Dataset excerpts:
******

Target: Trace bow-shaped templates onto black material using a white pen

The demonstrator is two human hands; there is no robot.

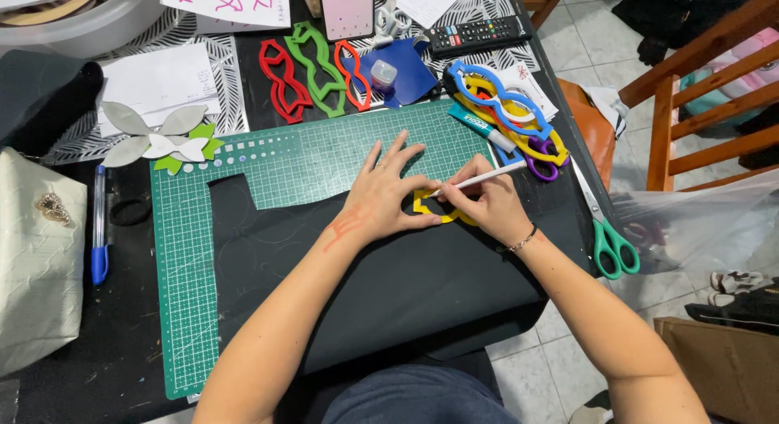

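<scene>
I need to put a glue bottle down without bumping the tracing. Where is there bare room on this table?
Free: green cutting mat above the black sheet, and the sheet's near half below both hands. Crowded: the far edge with the red and green templates, and the right side with the blue-yellow templates and scissors.

We see a yellow template [442,213] on a black sheet [381,270], which lies over a green cutting mat [292,156] ruled with a fine pale grid, while a white pencil [479,179] crosses above it. Behind them we count red [280,83], green [318,63] and orange [351,73] outline shapes, a blue one [495,91] over yellow and purple pieces, silver-grey petals [154,136] on a lime green leaf [191,152], and green-handled scissors [610,244]. We make out a black-and-white patterned mat [174,36], possibly a leaf motif, a blue pen [99,229] and a cream textured pouch [36,262].
</scene>
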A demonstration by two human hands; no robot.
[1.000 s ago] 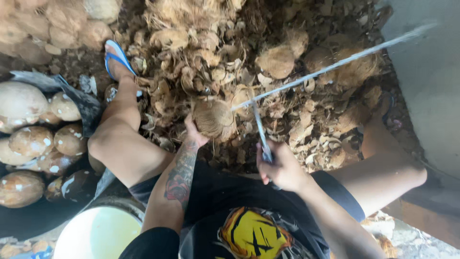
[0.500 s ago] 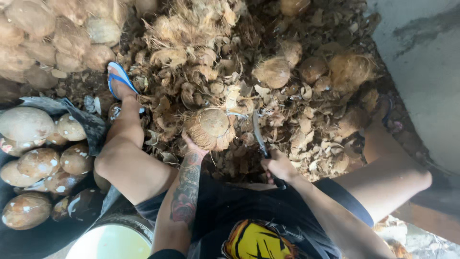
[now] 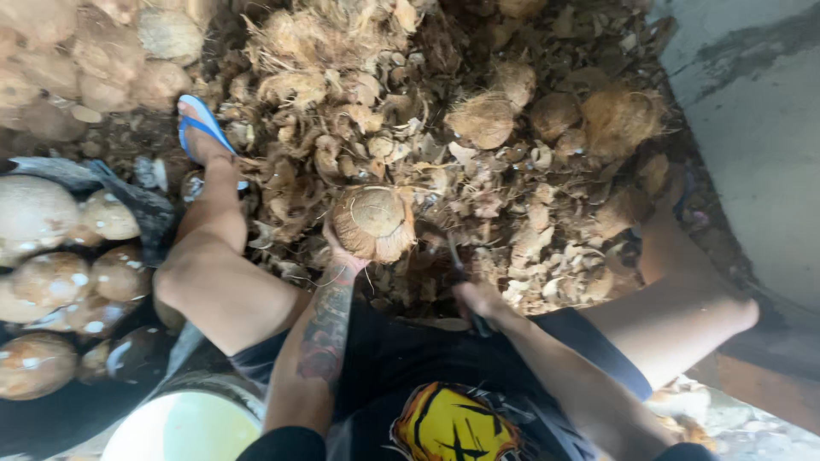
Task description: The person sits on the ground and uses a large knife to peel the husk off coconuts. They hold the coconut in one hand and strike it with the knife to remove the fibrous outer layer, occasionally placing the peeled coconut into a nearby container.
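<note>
My left hand point(image 3: 340, 254) grips a brown husked coconut point(image 3: 371, 222) from below and holds it up between my knees. My right hand point(image 3: 478, 300) is closed round the dark handle of a knife point(image 3: 458, 263), whose blade points up toward the coconut and lies low beside it, mostly lost against the husk. Under both hands lies a thick heap of coconut husk scraps point(image 3: 512, 205).
Peeled pale coconuts point(image 3: 51, 282) fill a dark bin at the left. More unhusked coconuts point(image 3: 60, 60) pile at the top left. A white bucket point(image 3: 184, 427) stands by my left thigh. My left foot wears a blue sandal point(image 3: 198, 124). A concrete wall point(image 3: 752, 128) rises on the right.
The knife was raised high with its long blade up to the right; it has come down beside the coconut. The coconut stays in my left hand.
</note>
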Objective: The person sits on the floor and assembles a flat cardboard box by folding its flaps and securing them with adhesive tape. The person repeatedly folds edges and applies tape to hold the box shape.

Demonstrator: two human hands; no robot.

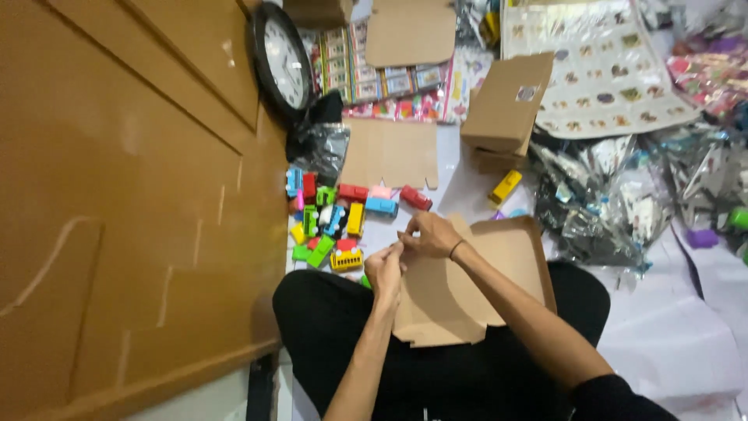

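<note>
Folding step on flat cardboard box (467,288) in lap, both hands pinching its 11 o'clock edge, left hand (385,269) & right hand (430,235) clenched on flap; prob. needs crease next.

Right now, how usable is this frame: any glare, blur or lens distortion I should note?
Head view: even indoor light, soft overall; both hands, left hand and right hand, slightly blurred at the flat cardboard sheet. Glare on the silver plastic bags and a sheen on the wooden door. Wide-angle bending shows at the door's edges; the wall clock looks stretched.
</note>
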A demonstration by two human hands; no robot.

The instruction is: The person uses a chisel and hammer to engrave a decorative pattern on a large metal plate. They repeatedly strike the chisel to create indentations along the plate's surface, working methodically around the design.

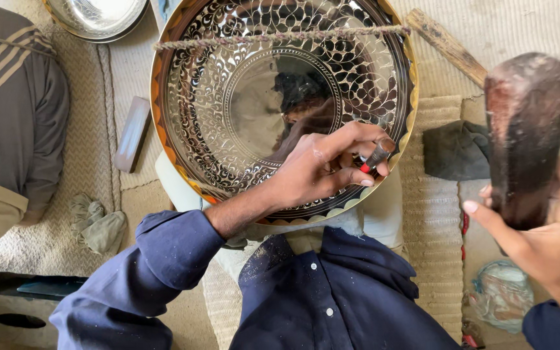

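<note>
A large shiny engraved metal tray (189,97) with a gold scalloped rim leans on my lap, a twisted cord (280,37) stretched across its top. My left hand (322,170) rests on the tray's lower right part and pinches a small metal chisel (376,157) with a red band, its tip against the engraved surface. My right hand (546,240) is raised at the right and grips a dark wooden mallet (526,136), held upright and apart from the tray.
A wooden stick (448,45) lies at the upper right, a dark cloth (456,150) beside the tray, another metal bowl (98,18) at the top left, a small block (132,133) and a crumpled rag (98,223) on the woven mat. A seated person's striped sleeve (14,104) is at the left.
</note>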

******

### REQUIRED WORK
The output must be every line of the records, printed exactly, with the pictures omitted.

### RESULT
Target: Trace bow-shaped templates onto black material using a white pen

The demonstrator is two human hands; there is no robot.


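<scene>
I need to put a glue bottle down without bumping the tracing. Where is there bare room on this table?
Free: green cutting mat above the black sheet, and the sheet's near half below both hands. Crowded: the far edge with the red and green templates, and the right side with the blue-yellow templates and scissors.

We see a yellow template [442,213] on a black sheet [381,270], which lies over a green cutting mat [292,156] ruled with a fine pale grid, while a white pencil [479,179] crosses above it. Behind them we count red [280,83], green [318,63] and orange [351,73] outline shapes, a blue one [495,91] over yellow and purple pieces, silver-grey petals [154,136] on a lime green leaf [191,152], and green-handled scissors [610,244]. We make out a black-and-white patterned mat [174,36], possibly a leaf motif, a blue pen [99,229] and a cream textured pouch [36,262].
</scene>
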A demonstration by two human hands; no robot.
[1.000 s ago] 
[0.500 s ago] 
[now] 
Task description: The person sits on the ground and uses a large knife to peel the husk off coconuts. They hold the coconut in one hand and strike it with the knife to remove the fibrous outer layer, occasionally placing the peeled coconut into a nearby container.
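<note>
My left hand point(image 3: 340, 254) grips a brown husked coconut point(image 3: 371, 222) from below and holds it up between my knees. My right hand point(image 3: 478, 300) is closed round the dark handle of a knife point(image 3: 458, 263), whose blade points up toward the coconut and lies low beside it, mostly lost against the husk. Under both hands lies a thick heap of coconut husk scraps point(image 3: 512, 205).
Peeled pale coconuts point(image 3: 51, 282) fill a dark bin at the left. More unhusked coconuts point(image 3: 60, 60) pile at the top left. A white bucket point(image 3: 184, 427) stands by my left thigh. My left foot wears a blue sandal point(image 3: 198, 124). A concrete wall point(image 3: 752, 128) rises on the right.
The knife was raised high with its long blade up to the right; it has come down beside the coconut. The coconut stays in my left hand.
</note>
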Objective: The person sits on the floor and assembles a flat cardboard box by folding its flaps and securing them with adhesive tape. The person repeatedly folds edges and applies tape to hold the box shape.

Demonstrator: two human hands; no robot.


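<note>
Folding step on flat cardboard box (467,288) in lap, both hands pinching its 11 o'clock edge, left hand (385,269) & right hand (430,235) clenched on flap; prob. needs crease next.

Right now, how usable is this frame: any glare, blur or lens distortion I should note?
Head view: even indoor light, soft overall; both hands, left hand and right hand, slightly blurred at the flat cardboard sheet. Glare on the silver plastic bags and a sheen on the wooden door. Wide-angle bending shows at the door's edges; the wall clock looks stretched.
</note>
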A demonstration by two human hands; no robot.

The instruction is: The person uses a chisel and hammer to engrave a decorative pattern on a large metal plate. They repeatedly strike the chisel to create indentations along the plate's surface, working methodically around the design.


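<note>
A large shiny engraved metal tray (189,97) with a gold scalloped rim leans on my lap, a twisted cord (280,37) stretched across its top. My left hand (322,170) rests on the tray's lower right part and pinches a small metal chisel (376,157) with a red band, its tip against the engraved surface. My right hand (546,240) is raised at the right and grips a dark wooden mallet (526,136), held upright and apart from the tray.
A wooden stick (448,45) lies at the upper right, a dark cloth (456,150) beside the tray, another metal bowl (98,18) at the top left, a small block (132,133) and a crumpled rag (98,223) on the woven mat. A seated person's striped sleeve (14,104) is at the left.
</note>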

No further output remains for this exercise.